Hereditary Leiomyomatosis and Renal Cell Carcinoma (HLRCC) is a rare genetic condition characterized by the development of benign smooth muscle tumors (leiomyomas) in the skin and uterus, and an increased risk of developing aggressive kidney cancer (renal cell carcinoma).
The prevalence of HLRCC is estimated to be very low, with only a few hundred families worldwide identified with this condition. It is inherited in an autosomal dominant manner, meaning that an affected individual has a 50% chance of passing the gene mutation to each of their children.

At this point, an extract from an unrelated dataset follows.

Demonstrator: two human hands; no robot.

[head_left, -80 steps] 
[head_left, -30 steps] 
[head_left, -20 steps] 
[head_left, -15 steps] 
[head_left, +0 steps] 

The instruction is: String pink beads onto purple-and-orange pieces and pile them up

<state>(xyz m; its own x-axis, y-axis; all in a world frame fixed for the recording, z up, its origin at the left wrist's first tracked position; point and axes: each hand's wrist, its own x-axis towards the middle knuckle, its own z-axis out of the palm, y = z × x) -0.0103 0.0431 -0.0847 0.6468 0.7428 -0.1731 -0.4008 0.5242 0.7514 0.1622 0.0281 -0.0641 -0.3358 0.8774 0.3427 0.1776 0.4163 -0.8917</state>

While the exact prevalence of HLRCC is difficult to determine due to its rarity, it is considered an extremely rare condition. The scarcity of reported cases suggests that it occurs in less than 1 in 200,000 individuals in the general population.
Given its rarity, it is crucial for individuals with a family history of HLRCC or symptoms associated with the condition to seek genetic counseling and testing. Early detection and appropriate management can significantly improve outcomes for those affected by HLRCC.